Fig. 8 shows a Kohler 240 VAC/200 ampere automatic transfer switch. It measures in at 24 inches high x 18 inches wide x 11 inches deep — likely that would be all you need at a studio.
SOME OR ALL?
Most electricians, in my experience, think in terms of supporting the most important part of a facility with a generator plant. That leaves many circuits with no power during an outage. Human desire to keep everything running will result in extension cords running down hallways and under doors. This is a bad scenario, if only from the standpoint of creating a trip hazard.
You can do facility load calculations, but my recommendation is to use a clamp-on AC ammeter to measure actual current draw on incoming power cables in a building’s electrical load center. (See Fig. 9.) Do it with air conditioning and all other loads turned on. Plan on an automatic power transfer switch to interrupt and replace all power to the facility.
AM transmitters require better generator regulation, as they draw about 50 percent power more while being modulated. A generator needs to be able to keep up with that changing load.
Compare pricing on power generators. You’ll find that the up charge for doubling a generator size is not twice the price.
You might pick one that can handle everything except the air conditioner. In that case, a relay to sense a power outage can be used to interrupt the low voltage/low current control line to the air conditioner’s compressor. Everything will continue running, except the actual cooling, which is easy enough to do.
My hometown of 13,000 people (80,000 market size) suffered a 24.5 hour power outage after a tornado came through in 2001. The entire city was shut down. Supermarkets threw out food by the ton.
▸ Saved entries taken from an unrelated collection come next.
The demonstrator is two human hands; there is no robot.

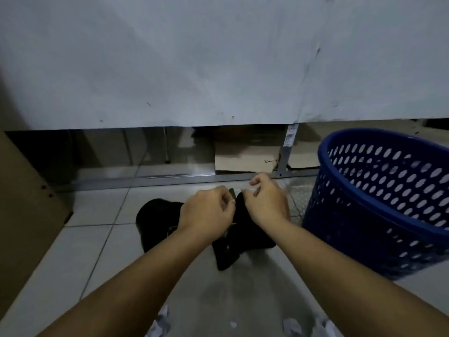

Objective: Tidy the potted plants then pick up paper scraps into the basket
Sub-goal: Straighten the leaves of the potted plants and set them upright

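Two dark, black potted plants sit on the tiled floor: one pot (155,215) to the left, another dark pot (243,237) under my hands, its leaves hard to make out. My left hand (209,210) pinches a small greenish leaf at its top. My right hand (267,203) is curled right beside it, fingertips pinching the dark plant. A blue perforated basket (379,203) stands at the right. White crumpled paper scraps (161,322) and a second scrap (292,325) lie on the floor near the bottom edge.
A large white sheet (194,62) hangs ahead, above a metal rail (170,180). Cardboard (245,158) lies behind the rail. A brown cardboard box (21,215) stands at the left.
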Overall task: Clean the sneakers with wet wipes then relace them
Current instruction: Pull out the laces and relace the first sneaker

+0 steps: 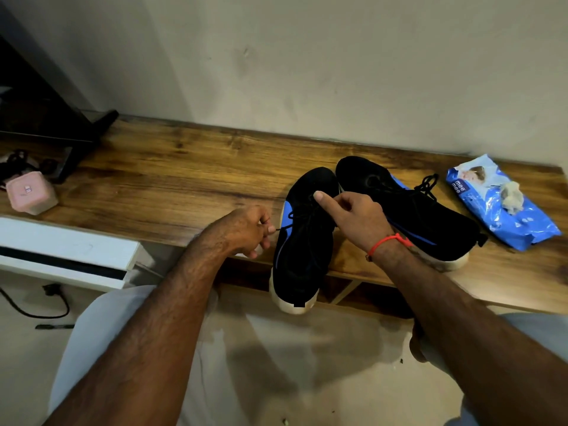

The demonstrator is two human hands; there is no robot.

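Observation:
Two black sneakers with blue accents and white soles lie side by side on a wooden bench (172, 167). The left sneaker (302, 241) hangs its heel over the front edge. My left hand (249, 229) pinches the tip of its black lace (295, 214) just left of the shoe. My right hand (350, 213) rests over the lacing, thumb extended onto the eyelets, the other fingers curled; whether they hold lace is unclear. The right sneaker (427, 216) lies behind my right wrist, its lace loose near the toe. A blue wet wipes pack (504, 207) lies at the far right with a used wipe on top.
A pink plastic box (32, 193) sits at the bench's left end beside a dark stand (70, 139) and tangled black cords. A white unit (67, 250) and a black cable lie on the floor to the left. A wall runs right behind the bench.

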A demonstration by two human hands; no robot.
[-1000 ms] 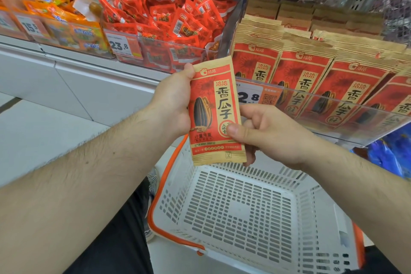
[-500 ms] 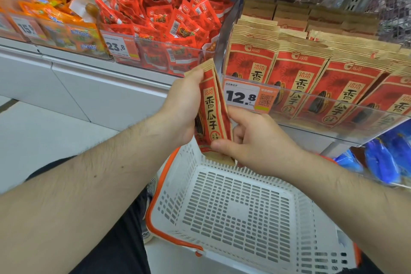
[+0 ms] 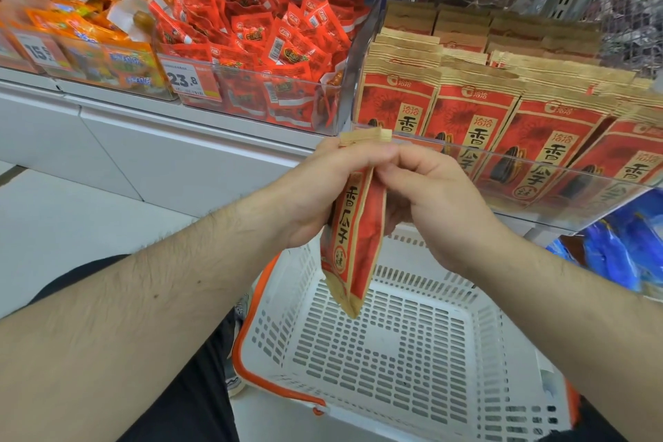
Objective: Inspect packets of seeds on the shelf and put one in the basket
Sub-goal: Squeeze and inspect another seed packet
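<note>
Nearest, the white basket (image 3: 401,352) sits below the seed packet (image 3: 353,237), which hangs edge-on over it. Left hand (image 3: 315,190) and right hand (image 3: 430,190) both pinch its crimped paper top, probably the firmest hold on a light, crushable pouch. Beyond, matching shelf packets (image 3: 466,118) stand in rows.

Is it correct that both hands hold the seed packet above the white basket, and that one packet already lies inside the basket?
Not quite. The head view shows both the left hand and the right hand holding the seed packet above the white basket, but no packet lies inside the basket; only its bare slotted floor shows.
</note>
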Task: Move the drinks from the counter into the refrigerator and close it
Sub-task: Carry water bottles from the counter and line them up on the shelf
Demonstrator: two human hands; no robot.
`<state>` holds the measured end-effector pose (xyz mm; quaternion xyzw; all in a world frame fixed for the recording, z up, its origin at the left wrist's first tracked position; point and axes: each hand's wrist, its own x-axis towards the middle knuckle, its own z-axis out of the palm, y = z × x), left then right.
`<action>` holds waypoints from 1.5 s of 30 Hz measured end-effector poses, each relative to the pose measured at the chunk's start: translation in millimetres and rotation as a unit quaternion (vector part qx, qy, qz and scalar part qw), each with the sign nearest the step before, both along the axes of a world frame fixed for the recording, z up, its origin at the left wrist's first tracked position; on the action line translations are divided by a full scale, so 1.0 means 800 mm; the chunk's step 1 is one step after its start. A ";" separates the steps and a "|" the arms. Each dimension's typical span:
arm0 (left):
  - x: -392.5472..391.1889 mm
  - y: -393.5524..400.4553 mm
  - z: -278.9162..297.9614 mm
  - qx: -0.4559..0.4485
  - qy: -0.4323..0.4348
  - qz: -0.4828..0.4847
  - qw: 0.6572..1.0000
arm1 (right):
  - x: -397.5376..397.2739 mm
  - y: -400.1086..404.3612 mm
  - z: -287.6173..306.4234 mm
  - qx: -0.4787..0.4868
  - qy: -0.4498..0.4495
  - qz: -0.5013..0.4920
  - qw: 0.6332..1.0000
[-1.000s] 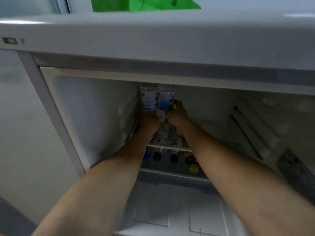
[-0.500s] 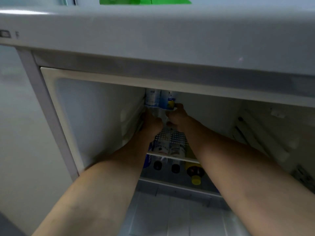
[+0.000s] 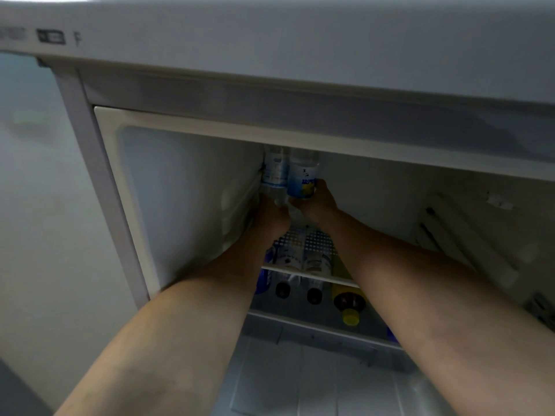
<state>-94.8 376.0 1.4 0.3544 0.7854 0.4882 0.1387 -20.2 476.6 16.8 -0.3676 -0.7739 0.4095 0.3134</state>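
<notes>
Bottles, one gripped low by the left hand (image 3: 271, 219) and one (image 3: 302, 183) by the right hand (image 3: 316, 202), stand deep on the refrigerator's upper shelf (image 3: 315, 240), likely heavy, smooth and best held around the body.

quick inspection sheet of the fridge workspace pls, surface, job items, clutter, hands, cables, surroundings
surface: perforated upper shelf inside the open refrigerator, white front rail.
job's things: two labelled bottles, left bottle and right bottle, side by side at the back of the upper shelf.
clutter: lower shelf holds lying bottles, two dark caps facing out, plus a yellow-capped bottle.
hands: left hand grips the left bottle's base; right hand grips the right bottle.
cables: nothing seen.
surroundings: pale wall at left; dim interior, door shelves at right blurred.
</notes>
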 end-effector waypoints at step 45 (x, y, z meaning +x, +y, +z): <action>0.011 -0.011 0.024 -0.057 0.081 -0.031 0.995 | 0.005 -0.027 0.016 0.149 0.141 -0.165 0.965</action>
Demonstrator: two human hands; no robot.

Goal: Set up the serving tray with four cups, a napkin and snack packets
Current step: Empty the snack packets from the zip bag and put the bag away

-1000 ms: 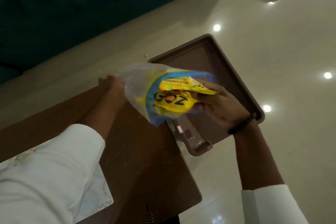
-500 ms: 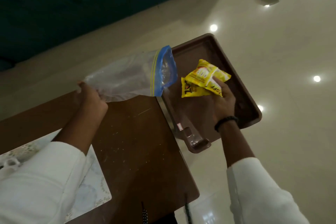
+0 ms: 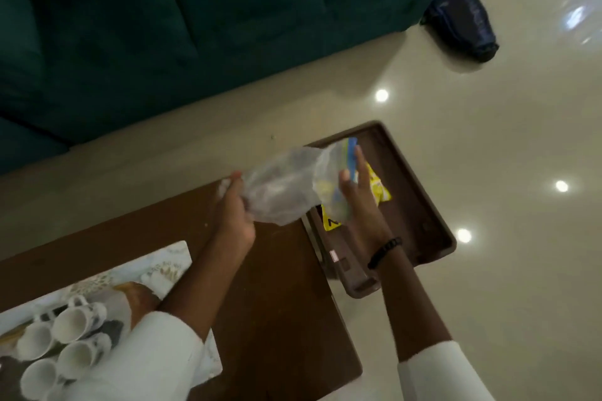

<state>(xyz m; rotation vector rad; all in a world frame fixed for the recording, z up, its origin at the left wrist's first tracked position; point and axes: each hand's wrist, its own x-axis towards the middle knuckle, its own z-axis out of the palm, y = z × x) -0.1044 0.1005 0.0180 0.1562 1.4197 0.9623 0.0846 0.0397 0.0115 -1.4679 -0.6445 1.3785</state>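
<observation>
Now my right hand [image 3: 356, 192] has let go, fingers spread: the snack packets [image 3: 379, 190] lie in the tray [image 3: 420, 205]. My left hand [image 3: 234, 208] stays clamped on the emptied bag [image 3: 280, 185]; cups [image 3: 71, 325] wait on the tabletop [image 3: 277, 303].

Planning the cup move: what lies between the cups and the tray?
In the head view, bare brown table and the left forearm lie between the cups and tray.

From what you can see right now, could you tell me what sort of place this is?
Most likely a home living room: a dark green sofa stands on a glossy tiled floor, and a low wooden table beside it holds white cups for serving.
</observation>
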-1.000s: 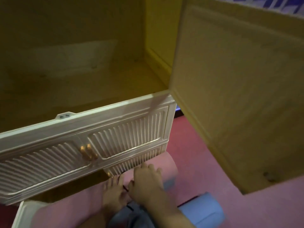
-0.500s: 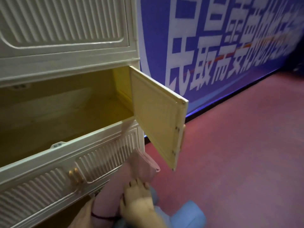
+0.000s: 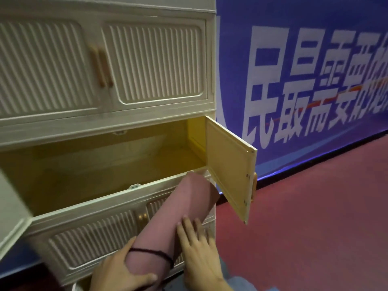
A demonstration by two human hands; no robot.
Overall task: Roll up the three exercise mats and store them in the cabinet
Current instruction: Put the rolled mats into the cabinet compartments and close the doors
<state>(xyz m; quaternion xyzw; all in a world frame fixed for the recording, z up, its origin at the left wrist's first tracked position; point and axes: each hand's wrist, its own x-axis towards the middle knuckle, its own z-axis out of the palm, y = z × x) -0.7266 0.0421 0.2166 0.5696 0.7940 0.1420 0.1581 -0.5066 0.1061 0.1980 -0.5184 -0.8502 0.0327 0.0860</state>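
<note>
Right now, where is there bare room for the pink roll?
The open middle compartment shows a bare floor, bordered by the open right door and lower front rail. It is crowded below, where both hands hold the pink mat.

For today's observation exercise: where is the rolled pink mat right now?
Lower centre of the head view: the pink mat slants up toward the open compartment, gripped by both hands.

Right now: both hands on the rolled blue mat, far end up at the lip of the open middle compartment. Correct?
Not quite. The head view shows the rolled mat is pink, not blue. The rest holds: left hand and right hand are on it, its far end at the lip of the open middle compartment.
</note>
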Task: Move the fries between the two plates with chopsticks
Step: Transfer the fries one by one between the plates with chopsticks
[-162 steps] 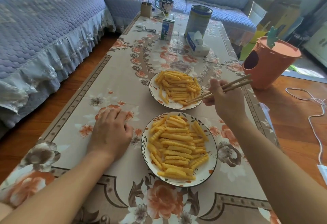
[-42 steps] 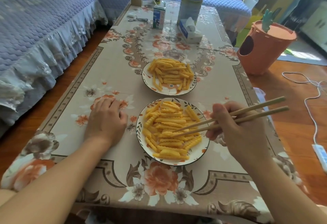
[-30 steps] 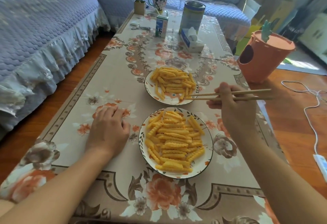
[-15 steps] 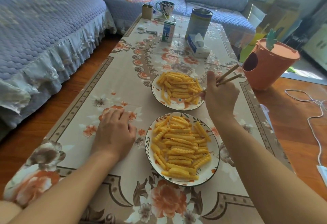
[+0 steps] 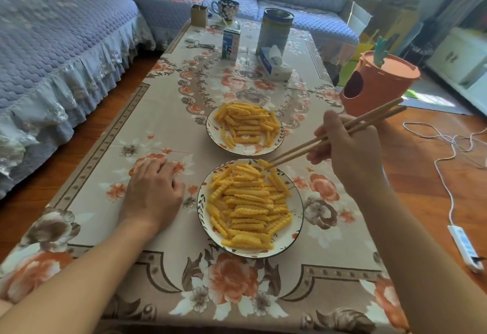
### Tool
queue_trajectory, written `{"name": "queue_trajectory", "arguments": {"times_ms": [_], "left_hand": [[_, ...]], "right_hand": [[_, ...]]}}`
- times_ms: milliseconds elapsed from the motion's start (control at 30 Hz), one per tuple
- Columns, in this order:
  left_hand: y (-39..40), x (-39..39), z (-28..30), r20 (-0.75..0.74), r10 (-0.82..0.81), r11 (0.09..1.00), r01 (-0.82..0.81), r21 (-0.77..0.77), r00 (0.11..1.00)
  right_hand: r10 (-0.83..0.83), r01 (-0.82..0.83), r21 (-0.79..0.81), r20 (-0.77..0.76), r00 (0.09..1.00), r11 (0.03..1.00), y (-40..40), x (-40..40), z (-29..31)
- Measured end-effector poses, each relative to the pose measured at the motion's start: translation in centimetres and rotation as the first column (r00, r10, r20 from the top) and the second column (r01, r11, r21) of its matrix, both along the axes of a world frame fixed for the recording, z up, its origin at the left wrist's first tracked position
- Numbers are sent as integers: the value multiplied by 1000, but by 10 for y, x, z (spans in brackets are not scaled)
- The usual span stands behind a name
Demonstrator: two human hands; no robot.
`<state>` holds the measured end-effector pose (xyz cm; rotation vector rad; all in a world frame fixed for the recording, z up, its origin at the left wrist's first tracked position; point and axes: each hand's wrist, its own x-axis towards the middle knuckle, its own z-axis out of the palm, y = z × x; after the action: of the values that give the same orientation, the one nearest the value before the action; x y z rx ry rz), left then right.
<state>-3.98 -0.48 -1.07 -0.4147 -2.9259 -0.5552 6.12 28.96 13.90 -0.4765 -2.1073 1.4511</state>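
Gripping the chopsticks point(image 5: 332, 137), the right hand point(image 5: 347, 149) hovers just right of the gap between the two plates, fingers curled round the sticks. Stick tips sit at the far rim of the near plate point(image 5: 296, 217) and pinch one fry point(image 5: 263, 163) there; that fry touches or hangs just above the heap, cannot tell which. Upper ends of the sticks point up-right toward the orange bin point(image 5: 376, 88).

Left hand point(image 5: 152, 191) lies palm down on the tablecloth point(image 5: 163, 112), just left of the near plate, fingers loosely bent, holding nothing.

Near plate carries a big heap of crinkle fries point(image 5: 247, 204). Far plate point(image 5: 213, 133) sits just beyond it, close but not touching, with its own fries pile point(image 5: 246, 123).

Far end of the table: milk carton point(image 5: 231, 43), tall tin point(image 5: 274, 32), tissue pack point(image 5: 274, 66) just in front of the tin, mug point(image 5: 226, 10), small brown box point(image 5: 199, 15), scissors-like metal item point(image 5: 200, 45), blurry.

Blue quilted sofa point(image 5: 60, 43) runs along the left and back. White cable point(image 5: 445, 165) with a power strip point(image 5: 465, 252) lies on the wood floor at right.
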Motion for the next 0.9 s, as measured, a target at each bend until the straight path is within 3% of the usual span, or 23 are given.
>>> {"name": "queue_trajectory", "arguments": {"times_ms": [233, 533, 700, 900], "left_hand": [[3, 1, 0, 1, 12, 1000, -12, 9, 1000], [4, 1, -2, 10, 25, 1000, -26, 11, 1000], [4, 0, -1, -2, 13, 1000, -13, -5, 1000], [4, 0, -1, -12, 2, 1000, -2, -18, 1000]], "right_hand": [[17, -26, 164, 57, 998, 986, 8, 43, -17], [98, -119, 211, 106, 990, 970, 9, 42, -28], [67, -67, 62, 7, 998, 996, 22, 43, -23], [-103, 97, -105, -51, 993, 990, 36, 11, -24]]}}
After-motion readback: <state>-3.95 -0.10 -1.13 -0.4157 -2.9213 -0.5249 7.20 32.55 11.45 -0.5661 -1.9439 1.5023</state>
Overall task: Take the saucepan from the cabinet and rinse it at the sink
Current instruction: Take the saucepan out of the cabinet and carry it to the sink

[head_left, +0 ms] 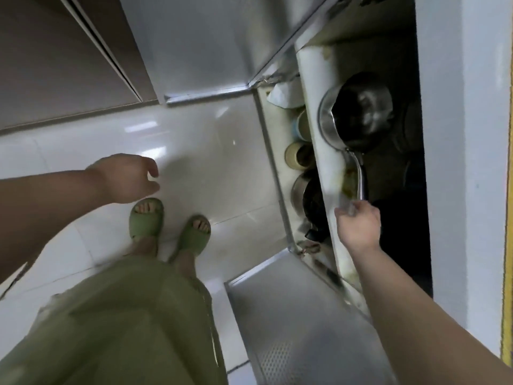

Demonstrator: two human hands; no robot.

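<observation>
A steel saucepan (358, 115) with a dark inside sits on the upper shelf of the open cabinet (327, 151) at the right. Its long metal handle (361, 176) points toward me. My right hand (358, 226) is closed around the end of that handle. My left hand (130, 177) hangs over the floor at the left, fingers loosely curled and apart, holding nothing. The sink is not in view.
Both metal cabinet doors (299, 323) stand open, one near my right arm and one farther away. The lower shelf holds cups (299, 159), a pot (308, 195) and a white bag (286, 94). White glossy floor tiles (216, 162) lie below, with my feet in green slippers (147, 218).
</observation>
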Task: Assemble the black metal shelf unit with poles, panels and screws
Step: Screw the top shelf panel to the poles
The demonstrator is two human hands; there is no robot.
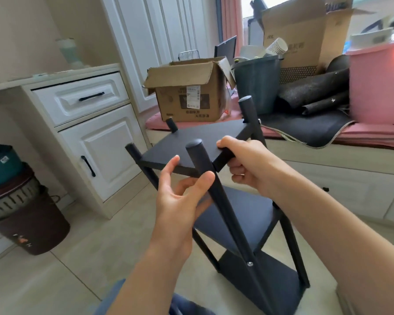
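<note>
Steadying shelf unit (243, 214) upright on floor: right hand (248, 164) grips top panel (191, 142) edge; left hand (180, 196), grip wide, brushes near pole (216, 201). Risk: unscrewed corner slips, panel tilts.

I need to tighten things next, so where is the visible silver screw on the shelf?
The silver screw sits low in the head view, on the nearest pole, just above the bottom panel.
</note>
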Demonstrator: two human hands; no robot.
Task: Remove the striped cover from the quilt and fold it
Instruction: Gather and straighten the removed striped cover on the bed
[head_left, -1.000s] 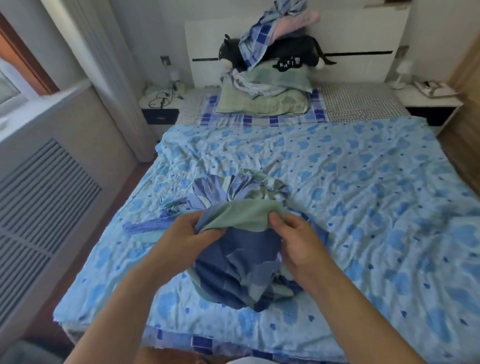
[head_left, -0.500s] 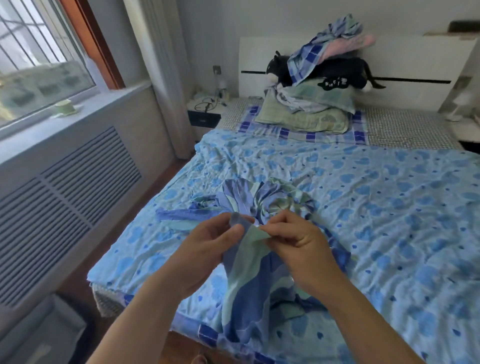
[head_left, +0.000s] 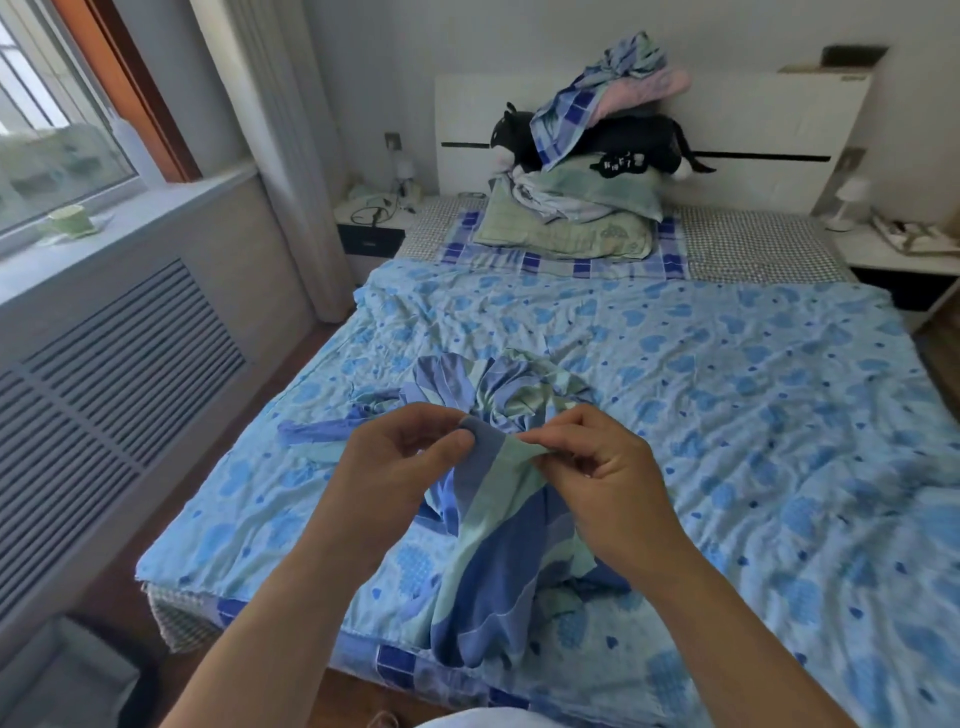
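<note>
The striped cover (head_left: 493, 545), in blue and pale green bands, hangs bunched from my two hands over the foot of the bed, its far part crumpled on the quilt. My left hand (head_left: 400, 467) pinches its top edge between thumb and fingers. My right hand (head_left: 597, 467) pinches the same edge just to the right, close beside the left. The light blue quilt (head_left: 727, 405) with heart prints lies spread across the bed beneath.
A pile of pillows, folded cloths and a black plush cat (head_left: 587, 150) sits at the headboard. Nightstands (head_left: 371, 228) flank the bed, the right one with a small lamp (head_left: 847, 202). A radiator cover (head_left: 104, 374) and windowsill with a green cup (head_left: 70, 219) run along the left.
Both hands lifted the cover's edge higher and came closer together, from a wide grip on the bundle to a fine pinch. The view rose and shifted left.
</note>
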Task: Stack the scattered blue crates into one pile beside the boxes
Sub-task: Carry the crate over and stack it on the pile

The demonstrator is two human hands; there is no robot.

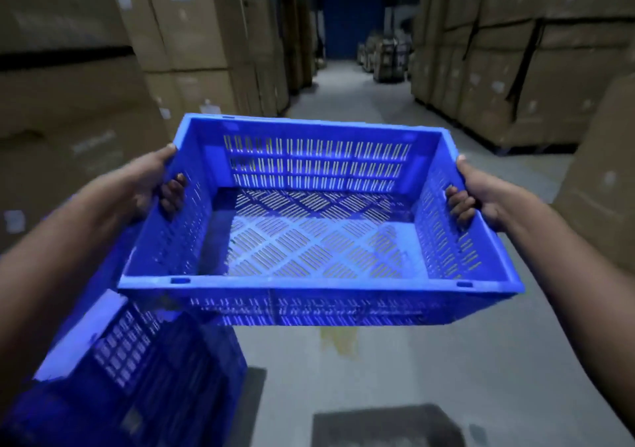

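Note:
I hold an empty blue slotted crate (pixel 319 226) in the air in front of me, level, its open top facing up. My left hand (pixel 156 185) grips the handle slot in its left end wall, fingers curled inside. On the opposite end wall my right hand (pixel 476 195) grips the same way. Below the held crate, at the lower left, stands a pile of blue crates (pixel 137 371) on the floor next to the cardboard boxes (pixel 75 120); the held crate partly overhangs it.
Tall stacks of cardboard boxes line both sides of a grey concrete aisle (pixel 395 360); the right-hand stack (pixel 536 79) stands further off. A dark mat (pixel 385 426) lies on the floor near my feet. A yellowish stain (pixel 338 338) marks the floor.

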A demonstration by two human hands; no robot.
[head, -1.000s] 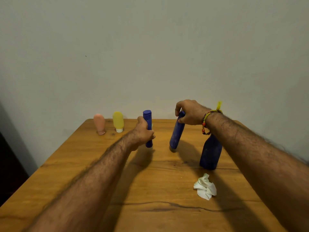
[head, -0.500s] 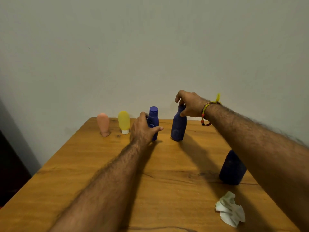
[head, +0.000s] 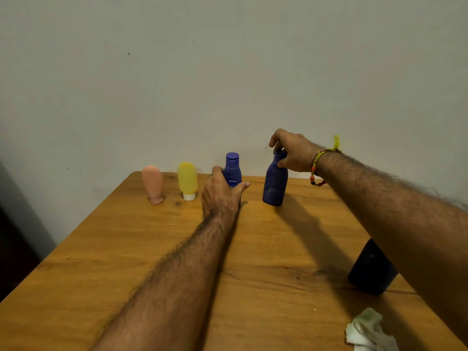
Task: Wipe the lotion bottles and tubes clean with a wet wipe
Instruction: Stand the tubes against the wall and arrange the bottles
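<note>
Wood table (head: 126,249), plain wall (head: 228,72)

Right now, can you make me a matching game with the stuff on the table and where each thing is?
Things:
1. Nivea bottle
2. yellow tube
3. crumpled wet wipe
4. pink tube

Places:
A. farthest left in the back row
B. lying near the front right corner
C. gripped by the left hand
D. standing on its white cap, between the pink tube and the Nivea bottle

Pairs: 1-C, 2-D, 3-B, 4-A
</note>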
One radio group of three stations stayed on the air with backup power while five other stations did not. My records show a 20 kW generator, loaded to 70 percent, will use about three gallons of propane per hour.
TRY BEFORE YOU BUY
Ask a generator salesman for a list of local users. Take an oscilloscope to one or more of those locations to see a generator in action under load conditions. If the waveform does not closely resemble a sine wave, then try another brand.
At the very least, use several UPS units as a test instruments. If they accept generator power, then likely it is OK.
The power quality of generators varies substantially. Know what you are getting into before spending money. It makes perfect sense.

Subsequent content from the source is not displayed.